== TASK PROMPT ==
Could the lines from the one with "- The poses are" through the end of the listing be restated exactly, with nothing else included?

== GIVEN DATA ==
*** Begin section ***
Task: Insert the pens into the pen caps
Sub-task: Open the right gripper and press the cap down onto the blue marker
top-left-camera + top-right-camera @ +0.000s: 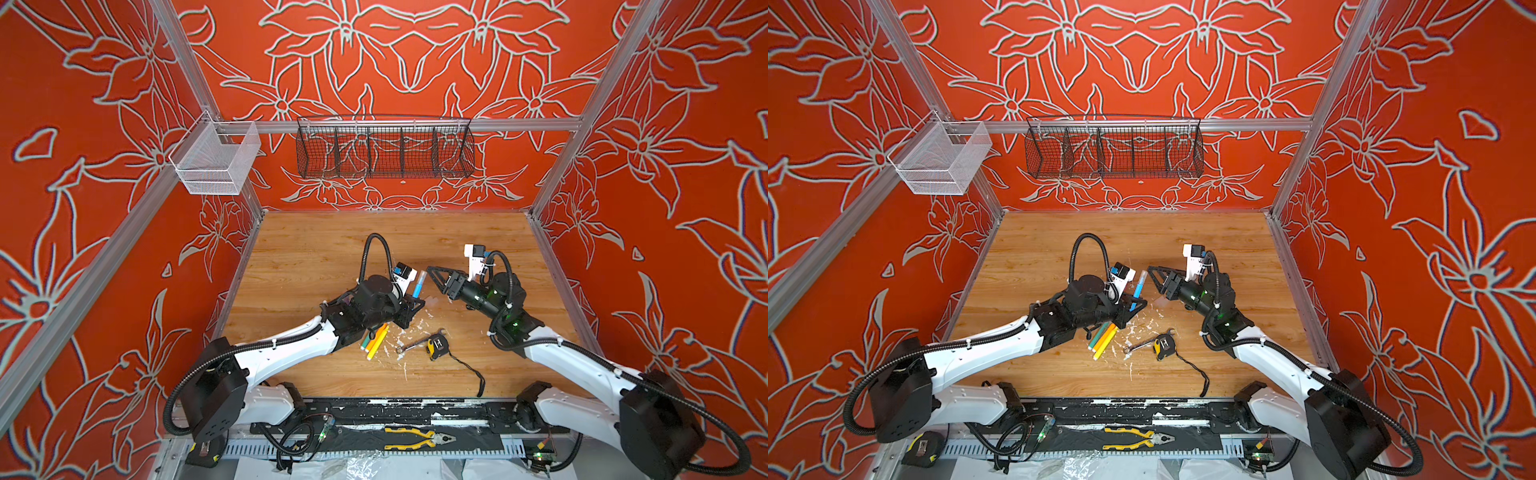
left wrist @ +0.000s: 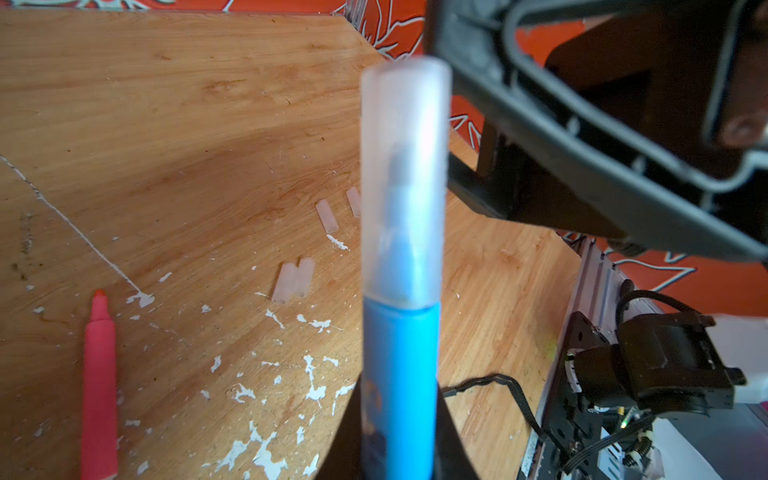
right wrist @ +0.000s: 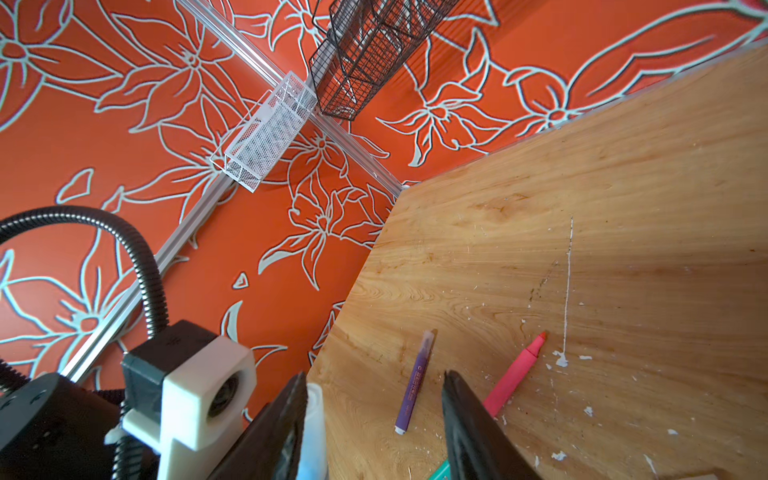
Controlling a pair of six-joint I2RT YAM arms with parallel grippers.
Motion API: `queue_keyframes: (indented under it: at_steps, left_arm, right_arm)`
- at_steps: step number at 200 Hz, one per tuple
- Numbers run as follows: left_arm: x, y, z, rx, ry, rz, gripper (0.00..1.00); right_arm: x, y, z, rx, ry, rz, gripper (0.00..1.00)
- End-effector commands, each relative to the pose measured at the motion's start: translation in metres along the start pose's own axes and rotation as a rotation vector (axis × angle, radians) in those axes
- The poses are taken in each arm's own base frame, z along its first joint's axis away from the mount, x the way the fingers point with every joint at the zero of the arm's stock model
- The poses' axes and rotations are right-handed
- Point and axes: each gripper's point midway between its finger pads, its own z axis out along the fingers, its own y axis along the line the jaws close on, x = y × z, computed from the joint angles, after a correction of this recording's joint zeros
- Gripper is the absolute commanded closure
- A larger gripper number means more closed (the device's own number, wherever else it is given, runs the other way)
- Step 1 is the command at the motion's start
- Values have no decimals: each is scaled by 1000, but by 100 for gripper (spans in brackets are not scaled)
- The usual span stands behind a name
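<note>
The blue pen, upright and topped by a cap, is clamped in the left gripper. The right gripper is parted just beside it. Loose caps are left on the table between both.

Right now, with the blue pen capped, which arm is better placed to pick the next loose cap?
Right. The right gripper is open and empty, near the loose caps on the table. The left gripper is shut on the blue pen, so it probably must put that down first.
</note>
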Motion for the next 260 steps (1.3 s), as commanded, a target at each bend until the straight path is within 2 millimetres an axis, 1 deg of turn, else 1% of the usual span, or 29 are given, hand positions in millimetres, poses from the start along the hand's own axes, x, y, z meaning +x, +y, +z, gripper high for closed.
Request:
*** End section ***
== ANSWER AREA ==
- The poses are taken in each arm's own base frame, z along its first joint's axis away from the mount, x the way the fingers point with every joint at the zero of the arm's stock model
- The poses' axes and rotations are right-handed
- Point and axes: each gripper's point midway between its finger pads, its own z axis out along the fingers, its own y axis along the line the jaws close on, x = y × z, computed from the joint angles, after a correction of this recording's joint zeros
- Gripper is the absolute commanded closure
- A larger gripper number means more closed (the device's own number, wherever else it is given, runs the other way)
- Step 1 is the command at the motion's start
- Values have no decimals: each is scaled by 1000, but by 100 for gripper (spans in brackets are not scaled)
- The usual span stands behind a name
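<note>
The blue pen, upright and topped by a cap, is clamped in the left gripper. The right gripper is parted just beside it. Loose caps are left on the table between both.

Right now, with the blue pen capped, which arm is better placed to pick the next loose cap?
Right. The right gripper is open and empty, near the loose caps on the table. The left gripper is shut on the blue pen, so it probably must put that down first.
</note>
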Motion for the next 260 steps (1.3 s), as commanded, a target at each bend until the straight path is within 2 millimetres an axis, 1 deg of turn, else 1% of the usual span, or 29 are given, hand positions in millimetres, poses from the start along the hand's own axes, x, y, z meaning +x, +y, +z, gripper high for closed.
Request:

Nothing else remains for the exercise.